BT did one small acquisition last September of a boutique tax valuation firm in the Denver area called Intrinsic, but Call noted that the deal came in the latter part of the year and probably had less than a 1% impact on its numbers. He estimates 16% of the firm’s growth was completely organic last year. 

He anticipates further growth despite private equity firms making further inroads in the accounting profession, with some competing firms losing clients and employees as a result.

“We’ve seen that as a benefit to us a little bit because as some of the private equity deals are happening, they’re disenfranchising some of their clients because they’re pushing for higher fees, and it’s an opportunity for us,” said Call. “We also see some people that have worked in those firms, they don’t want to work for a private equity-backed firm because it’s much more just about the numbers, and the culture might be negatively impacted. We’ve seen some talented people that work for these other firms that are looking for a firm like ours that has kind of a very much a people-first culture, and it’s created opportunity for us as there’s been some market disruption.”

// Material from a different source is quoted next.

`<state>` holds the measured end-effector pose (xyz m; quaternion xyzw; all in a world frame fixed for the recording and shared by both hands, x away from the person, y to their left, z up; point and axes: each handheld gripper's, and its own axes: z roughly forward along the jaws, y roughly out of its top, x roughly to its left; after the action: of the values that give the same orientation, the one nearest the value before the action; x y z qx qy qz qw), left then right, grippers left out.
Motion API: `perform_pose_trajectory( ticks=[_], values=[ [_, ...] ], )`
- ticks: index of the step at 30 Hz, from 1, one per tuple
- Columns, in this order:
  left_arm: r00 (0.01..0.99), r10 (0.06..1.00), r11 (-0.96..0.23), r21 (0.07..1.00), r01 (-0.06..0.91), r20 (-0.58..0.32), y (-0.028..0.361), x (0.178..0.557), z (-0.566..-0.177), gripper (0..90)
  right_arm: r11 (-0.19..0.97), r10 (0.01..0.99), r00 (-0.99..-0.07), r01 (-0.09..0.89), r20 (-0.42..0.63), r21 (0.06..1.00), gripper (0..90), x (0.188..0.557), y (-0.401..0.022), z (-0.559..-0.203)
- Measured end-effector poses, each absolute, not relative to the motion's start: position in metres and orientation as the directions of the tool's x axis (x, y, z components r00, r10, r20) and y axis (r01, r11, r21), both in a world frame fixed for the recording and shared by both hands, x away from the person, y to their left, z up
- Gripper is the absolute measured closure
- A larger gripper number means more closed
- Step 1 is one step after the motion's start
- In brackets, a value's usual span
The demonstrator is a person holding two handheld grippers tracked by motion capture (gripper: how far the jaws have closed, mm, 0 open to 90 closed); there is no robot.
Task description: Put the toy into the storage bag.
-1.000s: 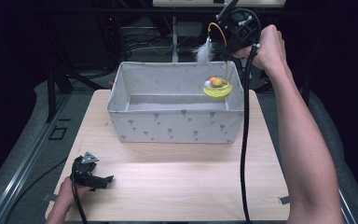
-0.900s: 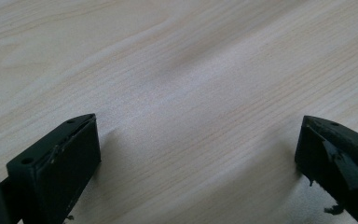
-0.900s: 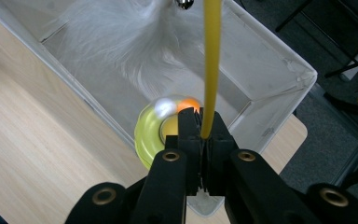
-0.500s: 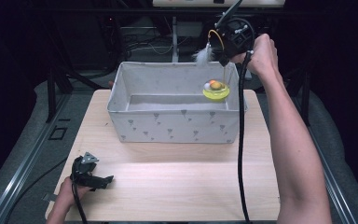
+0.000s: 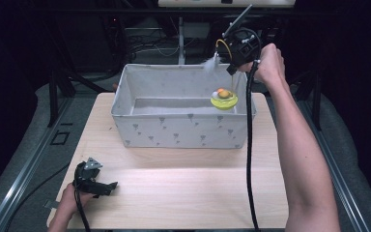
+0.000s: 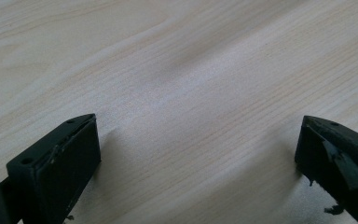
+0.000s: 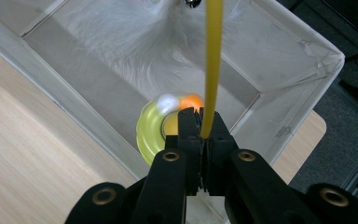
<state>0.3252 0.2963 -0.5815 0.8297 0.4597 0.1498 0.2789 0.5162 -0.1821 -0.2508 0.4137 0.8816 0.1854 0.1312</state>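
High view: a pale wooden table (image 5: 183, 183) with a grey fabric bin (image 5: 183, 130) standing on its far half. Every place below is given relative to that bin.

The person's right arm reaches along the bin's right side, and the right gripper (image 5: 234, 67) hangs above the bin's far right corner. Its jaws are pinched tight on a thin yellow wand (image 7: 213, 65). A cat toy hangs from the wand: a white feather (image 5: 212, 62) just over the bin's back rim, and a yellow-green disc (image 5: 224, 100) carrying a white ball and an orange ball, hanging inside the bin close to its right wall. Whether the disc touches the bin floor cannot be told.

The left gripper (image 5: 107, 185) rests on the table well in front of the bin's left corner, jaws wide apart with nothing between them. In the left gripper view, bare wood lies between the two black jaws.

In the right gripper view, the disc (image 7: 161, 130) sits directly below the closed jaws, with the feather (image 7: 140, 46) blurred over the bin floor.

The step in hand looks like lowering the toy into the bin. To do it well, go straight down slowly so the disc does not swing into the right wall, keep the feather inside the rim, and let go only once the disc rests on the floor.
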Motion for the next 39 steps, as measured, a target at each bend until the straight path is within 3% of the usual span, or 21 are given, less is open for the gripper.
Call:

He views private equity firms as being more focused on top-line revenue, the bottom line and the value of the stock. “They’re trying to have that next bite at the apple at the three-, five- or seven-year mark be substantial, so they have to drive really hard on the financial economics,” said Call. “We want to be very profitable and to have strong financial economics as well, but I think we have more of a people-first mindset. If we do the right thing for our people and take care of them, they will do a job taking care of our clients, and our business will thrive financially.”

Call has worked at Bennett Thrasher for nearly 22 years after working at Arthur Andersen and Deloitte, but he prefers the approach taken by his firm. “We always say we lead with culture, and the growth will come, and it has,” he said. “We hire great people, we give them the right tools to do their job well, we train them, we develop them, we care about them. And when we do that, they take great care of our clients and our business grows as a result.”